I pitched that at the end of one year, he would get this massive change that would lead him into the second year. Todd loved it. I’m not sure if that answers your question, except to say, I just didn’t worry about it.
That makes sense, and when talking to Todd, he mentioned that you not being overly familiar with the history was one of your strengths — something of an ignorance is bliss situation.
As long as I don’t do something goofy. I think there’s a concern, especially with the British writers, that if we got a chance to write Wolverine, we’re going to make him a crossdresser. I’m not going to radically change everything about Spawn. I want to use what I know. I think if there’s something that’s difficult, Todd might go, “I don’t know, that’s a bit far away from where we’re going,” but the truth is, there’s nothing I’ve pitched or written yet that has been close to rejected or worried about.
I’m interested to hear more about your relationship with Jonboy Meyers — it’s established the two of you were friends already. Did you just know each other from over the years, and were hoping to work together, and this is what worked out?
Yeah, we wanted to work together for a while. I just think Jon is tremendous. He’s got elements of Todd, he’s got elements of Humberto, sometimes. But he’s got his own thing. He’s really dynamic. The primary thing is, every conversation I have with Jon is always, always about story. He never gets lost in artistic technique or continuity, or any of that stuff. We talk about story constantly. We’ve come to an agreement about what works — how do you collaborate in comics to make the best books.

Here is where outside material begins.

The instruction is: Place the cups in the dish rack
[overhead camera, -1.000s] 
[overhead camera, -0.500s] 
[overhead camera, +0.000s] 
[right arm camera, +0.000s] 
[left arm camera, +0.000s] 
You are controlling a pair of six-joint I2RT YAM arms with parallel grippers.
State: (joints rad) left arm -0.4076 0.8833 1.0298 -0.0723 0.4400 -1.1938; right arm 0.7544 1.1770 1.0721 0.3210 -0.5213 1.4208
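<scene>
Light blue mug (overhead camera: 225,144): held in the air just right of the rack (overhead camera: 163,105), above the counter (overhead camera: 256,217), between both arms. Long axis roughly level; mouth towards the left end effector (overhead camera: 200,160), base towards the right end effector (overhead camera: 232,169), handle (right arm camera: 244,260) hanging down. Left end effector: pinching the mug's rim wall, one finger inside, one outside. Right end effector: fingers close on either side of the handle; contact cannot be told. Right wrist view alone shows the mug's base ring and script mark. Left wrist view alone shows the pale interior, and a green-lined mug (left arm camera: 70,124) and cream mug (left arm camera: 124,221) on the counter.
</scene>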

The truth is, as a writer, I’m a writer and I’m a co-director. Jon is a director of photography and a co-director. We work together to make the best finished product. It’s a constant collaboration. Guess what, this is comics — the worst thing for an artist is when a writer says, “I’m going to dictate to you what you’re going to draw.” “Oh really, because I’m an art monkey? Screw you.” The other way around is when a writer writes something that they really believe and they’re working really hard, and they got the artwork back — my joke was always, “I wrote this panel, it’s Batman punching the Joker, and I’m slightly confused why you drew a kangaroo jumping over a tank.” I’ve seen that before! I’ve written scripts and seen the artwork come back; “I have no idea why this artist decided to do that.” Jon and I agree, and we work it out, and we develop it together, because the story comes from two people, and not just one.

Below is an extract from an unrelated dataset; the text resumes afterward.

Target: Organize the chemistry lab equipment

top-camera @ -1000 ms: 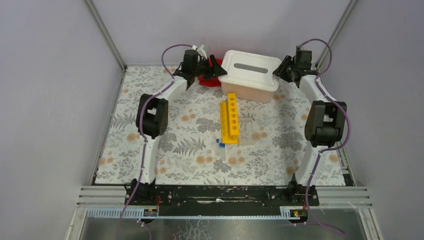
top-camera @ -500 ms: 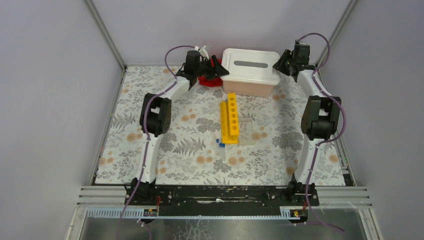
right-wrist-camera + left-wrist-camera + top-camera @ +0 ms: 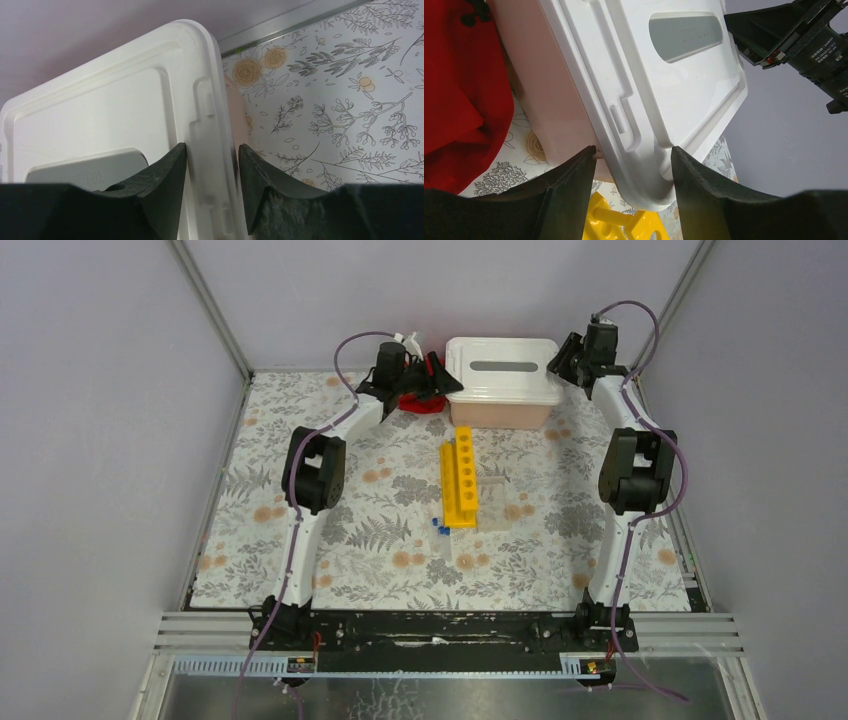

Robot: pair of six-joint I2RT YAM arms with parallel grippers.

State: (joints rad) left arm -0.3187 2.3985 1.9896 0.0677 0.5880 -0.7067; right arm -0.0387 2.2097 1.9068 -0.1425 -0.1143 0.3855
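Unreadable lettering on white lid (image 3: 500, 386), closing pink bin (image 3: 497, 415) at 12 o'clock, left gripper (image 3: 633, 152) pinching lid edge, right gripper (image 3: 212, 147) astride rim, grip unclear

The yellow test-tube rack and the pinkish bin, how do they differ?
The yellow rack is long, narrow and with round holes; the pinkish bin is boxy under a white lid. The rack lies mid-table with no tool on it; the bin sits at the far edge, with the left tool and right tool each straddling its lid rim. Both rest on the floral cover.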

So if you’ve got at least years two planned out already, it sounds like you’re aiming for the long haul on “Spawn”?
Absolutely, yeah. My hope is that people will come on board with us. When I wrote Spider-Man, what I really did was write Peter Parker. And every so often, he had his pajamas and his hat on, and he punched people really hard, but mostly it was about Peter Parker. It really did well, and people loved it. In this particular case, we have to get to Al Simmons. You can’t care about Spawn sitting in hell contemplating his navel, in his suit — there’s just no connection to him. So I’m writing about Al Simmons with a lot of Spawn in it.
“Spawn Resurrection” #1 is on sale now.
- Ad Free Browsing
- Over 10,000 Videos!
- All in 1 Access
- Join For Free!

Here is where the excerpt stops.